Set every line of the listing down again, keeping it identical.

=====

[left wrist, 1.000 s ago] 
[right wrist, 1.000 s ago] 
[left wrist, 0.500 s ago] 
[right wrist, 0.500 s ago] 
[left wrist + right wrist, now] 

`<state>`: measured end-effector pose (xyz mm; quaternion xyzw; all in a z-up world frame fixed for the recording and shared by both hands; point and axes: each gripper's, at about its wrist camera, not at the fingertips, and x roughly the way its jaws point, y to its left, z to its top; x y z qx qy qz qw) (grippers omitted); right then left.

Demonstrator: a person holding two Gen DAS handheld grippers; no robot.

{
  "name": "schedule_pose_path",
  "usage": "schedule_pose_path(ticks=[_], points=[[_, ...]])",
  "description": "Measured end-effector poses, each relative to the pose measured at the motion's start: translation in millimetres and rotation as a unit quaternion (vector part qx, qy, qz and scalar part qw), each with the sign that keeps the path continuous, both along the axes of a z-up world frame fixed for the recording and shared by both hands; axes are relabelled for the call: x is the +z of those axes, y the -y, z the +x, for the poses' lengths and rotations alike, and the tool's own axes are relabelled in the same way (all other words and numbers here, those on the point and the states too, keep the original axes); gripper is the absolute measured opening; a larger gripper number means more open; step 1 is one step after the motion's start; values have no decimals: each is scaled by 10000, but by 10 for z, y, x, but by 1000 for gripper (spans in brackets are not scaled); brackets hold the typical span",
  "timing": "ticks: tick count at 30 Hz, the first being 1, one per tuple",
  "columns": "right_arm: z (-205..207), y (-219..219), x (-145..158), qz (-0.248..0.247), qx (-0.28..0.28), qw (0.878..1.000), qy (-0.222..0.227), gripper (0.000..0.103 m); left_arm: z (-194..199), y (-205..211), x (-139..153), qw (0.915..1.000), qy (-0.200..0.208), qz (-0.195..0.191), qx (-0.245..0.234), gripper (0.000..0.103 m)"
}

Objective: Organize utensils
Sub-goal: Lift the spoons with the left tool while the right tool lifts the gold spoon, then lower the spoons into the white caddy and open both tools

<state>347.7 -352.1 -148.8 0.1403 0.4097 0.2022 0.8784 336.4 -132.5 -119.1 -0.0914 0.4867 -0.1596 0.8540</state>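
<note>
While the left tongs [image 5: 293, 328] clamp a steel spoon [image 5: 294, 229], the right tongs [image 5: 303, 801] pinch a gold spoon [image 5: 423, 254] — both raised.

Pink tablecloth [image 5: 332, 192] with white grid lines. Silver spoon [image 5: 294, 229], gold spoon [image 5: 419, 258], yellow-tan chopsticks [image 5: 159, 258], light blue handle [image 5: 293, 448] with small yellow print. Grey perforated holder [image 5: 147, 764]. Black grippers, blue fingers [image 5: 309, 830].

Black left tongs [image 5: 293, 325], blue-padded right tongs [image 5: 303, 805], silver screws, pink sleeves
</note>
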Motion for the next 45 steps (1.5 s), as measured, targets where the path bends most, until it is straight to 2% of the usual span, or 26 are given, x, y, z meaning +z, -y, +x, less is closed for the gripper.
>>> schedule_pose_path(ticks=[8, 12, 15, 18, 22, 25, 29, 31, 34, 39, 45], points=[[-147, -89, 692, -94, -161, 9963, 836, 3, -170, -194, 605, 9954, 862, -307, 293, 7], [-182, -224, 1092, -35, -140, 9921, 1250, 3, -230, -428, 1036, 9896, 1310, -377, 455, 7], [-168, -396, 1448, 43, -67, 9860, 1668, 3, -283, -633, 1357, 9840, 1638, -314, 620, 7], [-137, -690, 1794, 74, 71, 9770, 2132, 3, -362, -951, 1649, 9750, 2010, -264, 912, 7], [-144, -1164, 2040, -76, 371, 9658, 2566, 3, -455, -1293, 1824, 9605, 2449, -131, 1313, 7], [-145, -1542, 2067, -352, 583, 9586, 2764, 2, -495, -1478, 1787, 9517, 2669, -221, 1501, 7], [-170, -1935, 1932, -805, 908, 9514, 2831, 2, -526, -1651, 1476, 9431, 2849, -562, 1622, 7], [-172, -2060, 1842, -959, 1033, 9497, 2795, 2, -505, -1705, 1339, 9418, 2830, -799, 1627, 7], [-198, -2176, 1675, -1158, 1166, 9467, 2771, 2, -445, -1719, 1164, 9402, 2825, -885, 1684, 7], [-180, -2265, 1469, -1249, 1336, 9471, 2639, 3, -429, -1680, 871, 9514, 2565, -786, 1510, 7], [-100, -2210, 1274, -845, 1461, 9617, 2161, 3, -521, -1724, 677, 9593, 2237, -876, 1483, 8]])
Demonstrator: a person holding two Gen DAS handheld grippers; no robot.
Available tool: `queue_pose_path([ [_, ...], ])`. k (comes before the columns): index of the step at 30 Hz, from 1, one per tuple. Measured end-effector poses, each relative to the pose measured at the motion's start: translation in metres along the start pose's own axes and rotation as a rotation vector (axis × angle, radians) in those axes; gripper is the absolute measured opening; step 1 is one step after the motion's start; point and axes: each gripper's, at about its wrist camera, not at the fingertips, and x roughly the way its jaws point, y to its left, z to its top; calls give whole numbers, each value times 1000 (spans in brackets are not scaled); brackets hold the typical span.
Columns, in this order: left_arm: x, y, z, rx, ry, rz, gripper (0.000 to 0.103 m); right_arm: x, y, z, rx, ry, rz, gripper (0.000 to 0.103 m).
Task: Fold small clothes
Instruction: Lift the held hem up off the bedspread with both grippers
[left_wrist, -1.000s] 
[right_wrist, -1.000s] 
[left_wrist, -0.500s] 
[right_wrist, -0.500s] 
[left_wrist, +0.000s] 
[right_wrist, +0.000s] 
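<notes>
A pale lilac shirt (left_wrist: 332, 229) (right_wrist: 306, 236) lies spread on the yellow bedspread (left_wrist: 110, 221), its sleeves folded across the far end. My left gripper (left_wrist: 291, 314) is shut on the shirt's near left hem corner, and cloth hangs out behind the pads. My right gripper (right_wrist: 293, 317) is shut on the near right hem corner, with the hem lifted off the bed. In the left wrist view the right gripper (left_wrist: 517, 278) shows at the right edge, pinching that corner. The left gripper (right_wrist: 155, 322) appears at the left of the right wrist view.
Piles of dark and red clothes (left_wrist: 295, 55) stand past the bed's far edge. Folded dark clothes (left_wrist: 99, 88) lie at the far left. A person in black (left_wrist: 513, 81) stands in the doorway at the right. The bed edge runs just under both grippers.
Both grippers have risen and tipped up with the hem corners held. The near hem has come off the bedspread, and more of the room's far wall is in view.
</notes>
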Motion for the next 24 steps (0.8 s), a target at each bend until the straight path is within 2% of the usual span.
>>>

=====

Result for this task
[left wrist, 1.000 s ago] 
[right wrist, 1.000 s ago] 
[left wrist, 0.500 s ago] 
[right wrist, 0.500 s ago] 
[left wrist + right wrist, now] 

`<state>`: measured end-effector pose (xyz mm; quaternion xyzw; all in a z-up world frame fixed for the recording and shared by both hands; point and axes: each gripper's, at about its wrist camera, not at the fingertips, and x roughly the way its jaws point, y to its left, z to its top; x y z qx qy qz qw) (grippers omitted); right then left.

Demonstrator: a person holding two Gen DAS handheld grippers; no robot.

{
  "name": "schedule_pose_path",
  "usage": "schedule_pose_path(ticks=[_], points=[[_, ...]])",
  "description": "Measured end-effector poses, each relative to the pose measured at the motion's start: translation in millimetres and rotation as a unit quaternion (vector part qx, qy, qz and scalar part qw), each with the sign that keeps the path continuous, both along the axes of a z-up world frame fixed for the recording and shared by both hands; axes are relabelled for the call: x is the +z of those axes, y the -y, z the +x, for the poses' lengths and rotations alike, and the tool's own axes are relabelled in the same way (all other words and numbers here, those on the point and the states too, keep the original axes); gripper is the absolute measured opening; a larger gripper number means more open; step 1 is one step after the motion's start; values have no decimals: each is scaled by 10000, but by 10 for z, y, x, but by 1000 for gripper (spans in brackets are not scaled); brackets hold the typical span",
  "timing": "ticks: tick count at 30 Hz, the first being 1, one per tuple",
  "columns": "right_arm: z (-205..207), y (-219..219), x (-145..158), qz (-0.248..0.247), qx (-0.28..0.28), qw (0.878..1.000), qy (-0.222..0.227), gripper (0.000..0.103 m); left_arm: z (-194..199), y (-205..211), x (-139..153), qw (0.915..1.000), qy (-0.200..0.208), qz (-0.195..0.191), qx (-0.245..0.234), gripper (0.000..0.103 m)"
}

Objective: Organize utensils
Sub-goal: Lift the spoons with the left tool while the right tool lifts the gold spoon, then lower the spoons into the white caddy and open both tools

<state>347.7 -352.1 -148.8 0.1403 0.4097 0.2022 0.8784 336.4 -132.5 -119.1 -0.0914 0.4867 -0.1596 0.8540</state>
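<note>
While the left tongs [image 5: 293, 328] clamp a steel spoon [image 5: 294, 229], the right tongs [image 5: 303, 801] pinch a gold spoon [image 5: 423, 254] — both raised.

Pink tablecloth [image 5: 332, 192] with white grid lines. Silver spoon [image 5: 294, 229], gold spoon [image 5: 419, 258], yellow-tan chopsticks [image 5: 159, 258], light blue handle [image 5: 293, 448] with small yellow print. Grey perforated holder [image 5: 147, 764]. Black grippers, blue fingers [image 5: 309, 830].

Black left tongs [image 5: 293, 325], blue-padded right tongs [image 5: 303, 805], silver screws, pink sleeves
</note>
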Motion for the next 45 steps (1.5 s), as measured, targets where the path bends most, until it is straight to 2% of the usual span, or 26 are given, x, y, z meaning +z, -y, +x, less is closed for the gripper.
>>> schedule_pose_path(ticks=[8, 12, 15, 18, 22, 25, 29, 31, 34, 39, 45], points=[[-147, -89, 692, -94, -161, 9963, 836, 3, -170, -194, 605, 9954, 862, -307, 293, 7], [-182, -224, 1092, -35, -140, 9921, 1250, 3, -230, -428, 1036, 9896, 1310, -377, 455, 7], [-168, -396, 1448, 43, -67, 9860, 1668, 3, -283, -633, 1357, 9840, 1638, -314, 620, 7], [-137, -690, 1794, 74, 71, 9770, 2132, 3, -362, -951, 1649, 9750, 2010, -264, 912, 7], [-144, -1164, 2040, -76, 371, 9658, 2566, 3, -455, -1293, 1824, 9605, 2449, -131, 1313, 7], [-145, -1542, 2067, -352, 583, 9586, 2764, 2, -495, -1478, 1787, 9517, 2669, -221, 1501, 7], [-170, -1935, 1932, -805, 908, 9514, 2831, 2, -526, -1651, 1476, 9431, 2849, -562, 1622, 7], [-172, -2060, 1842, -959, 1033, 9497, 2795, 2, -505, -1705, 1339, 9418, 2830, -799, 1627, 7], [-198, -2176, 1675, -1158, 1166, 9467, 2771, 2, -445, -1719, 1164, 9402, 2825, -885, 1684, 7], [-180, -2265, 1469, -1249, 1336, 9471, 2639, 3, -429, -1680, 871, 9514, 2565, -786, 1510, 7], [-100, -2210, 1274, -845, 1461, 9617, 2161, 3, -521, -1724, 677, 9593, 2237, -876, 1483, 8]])
Demonstrator: a person holding two Gen DAS handheld grippers; no robot.
Available tool: `queue_pose_path([ [_, ...], ])`. k (comes before the columns): index of the step at 30 Hz, from 1, one per tuple. Measured end-effector poses, each relative to the pose measured at the motion's start: translation in metres along the start pose's own axes and rotation as a rotation vector (axis × angle, radians) in those axes; gripper is the absolute measured opening; step 1 is one step after the motion's start; point and axes: each gripper's, at about its wrist camera, not at the fingertips, and x roughly the way its jaws point, y to its left, z to its top; calls give whole numbers, each value times 1000 (spans in brackets are not scaled); brackets hold the typical span.
Columns, in this order: left_arm: x, y, z, rx, ry, rz, gripper (0.000 to 0.103 m); right_arm: x, y, z, rx, ry, rz, gripper (0.000 to 0.103 m).
Task: Fold small clothes
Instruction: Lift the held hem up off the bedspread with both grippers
[left_wrist, -1.000s] 
[right_wrist, -1.000s] 
[left_wrist, -0.500s] 
[right_wrist, -0.500s] 
[left_wrist, +0.000s] 
[right_wrist, +0.000s] 
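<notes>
A pale lilac shirt (left_wrist: 332, 229) (right_wrist: 306, 236) lies spread on the yellow bedspread (left_wrist: 110, 221), its sleeves folded across the far end. My left gripper (left_wrist: 291, 314) is shut on the shirt's near left hem corner, and cloth hangs out behind the pads. My right gripper (right_wrist: 293, 317) is shut on the near right hem corner, with the hem lifted off the bed. In the left wrist view the right gripper (left_wrist: 517, 278) shows at the right edge, pinching that corner. The left gripper (right_wrist: 155, 322) appears at the left of the right wrist view.
Piles of dark and red clothes (left_wrist: 295, 55) stand past the bed's far edge. Folded dark clothes (left_wrist: 99, 88) lie at the far left. A person in black (left_wrist: 513, 81) stands in the doorway at the right. The bed edge runs just under both grippers.
Both grippers have risen and tipped up with the hem corners held. The near hem has come off the bedspread, and more of the room's far wall is in view.
</notes>
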Motion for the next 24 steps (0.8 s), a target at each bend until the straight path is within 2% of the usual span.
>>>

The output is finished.